[Description of the task]: Repeat the listing below exactly. Pictures do not belong in the copy.

#####

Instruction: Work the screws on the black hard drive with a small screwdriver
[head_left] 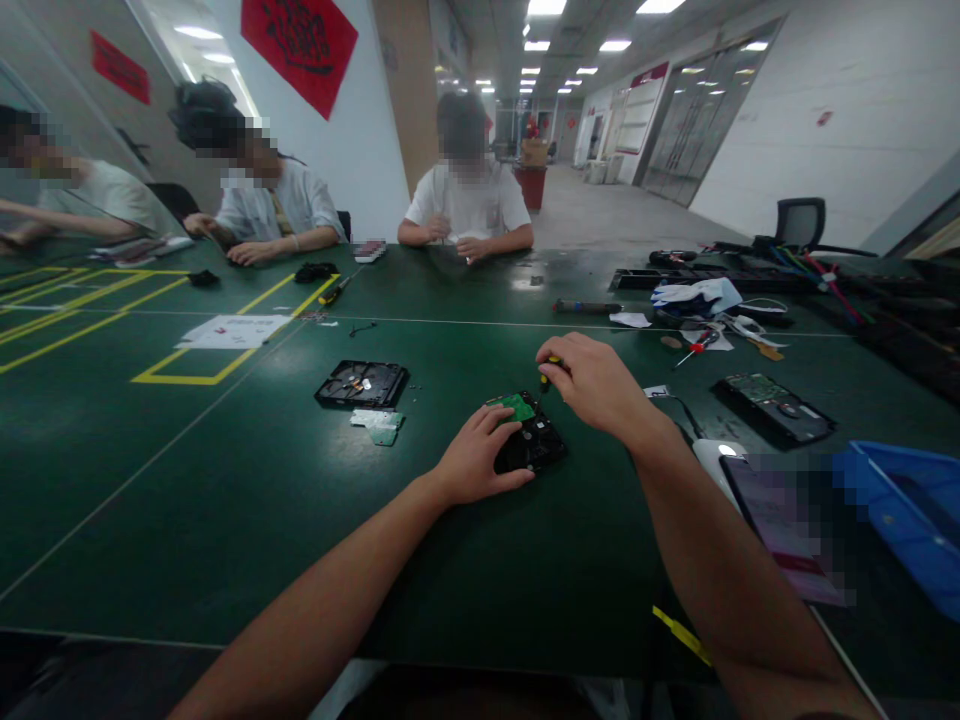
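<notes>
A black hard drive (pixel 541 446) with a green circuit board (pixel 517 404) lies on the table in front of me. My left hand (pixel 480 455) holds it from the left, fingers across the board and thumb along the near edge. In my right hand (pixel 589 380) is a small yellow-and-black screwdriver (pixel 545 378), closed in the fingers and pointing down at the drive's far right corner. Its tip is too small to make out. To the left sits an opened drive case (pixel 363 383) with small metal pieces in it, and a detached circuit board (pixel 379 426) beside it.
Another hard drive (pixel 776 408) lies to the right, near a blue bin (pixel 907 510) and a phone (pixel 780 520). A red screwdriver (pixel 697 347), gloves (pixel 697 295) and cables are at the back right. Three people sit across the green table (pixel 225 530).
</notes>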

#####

[Output below]:
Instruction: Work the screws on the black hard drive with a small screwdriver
[head_left] 
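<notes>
A black hard drive (pixel 541 446) with a green circuit board (pixel 517 404) lies on the table in front of me. My left hand (pixel 480 455) holds it from the left, fingers across the board and thumb along the near edge. In my right hand (pixel 589 380) is a small yellow-and-black screwdriver (pixel 545 378), closed in the fingers and pointing down at the drive's far right corner. Its tip is too small to make out. To the left sits an opened drive case (pixel 363 383) with small metal pieces in it, and a detached circuit board (pixel 379 426) beside it.
Another hard drive (pixel 776 408) lies to the right, near a blue bin (pixel 907 510) and a phone (pixel 780 520). A red screwdriver (pixel 697 347), gloves (pixel 697 295) and cables are at the back right. Three people sit across the green table (pixel 225 530).
</notes>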

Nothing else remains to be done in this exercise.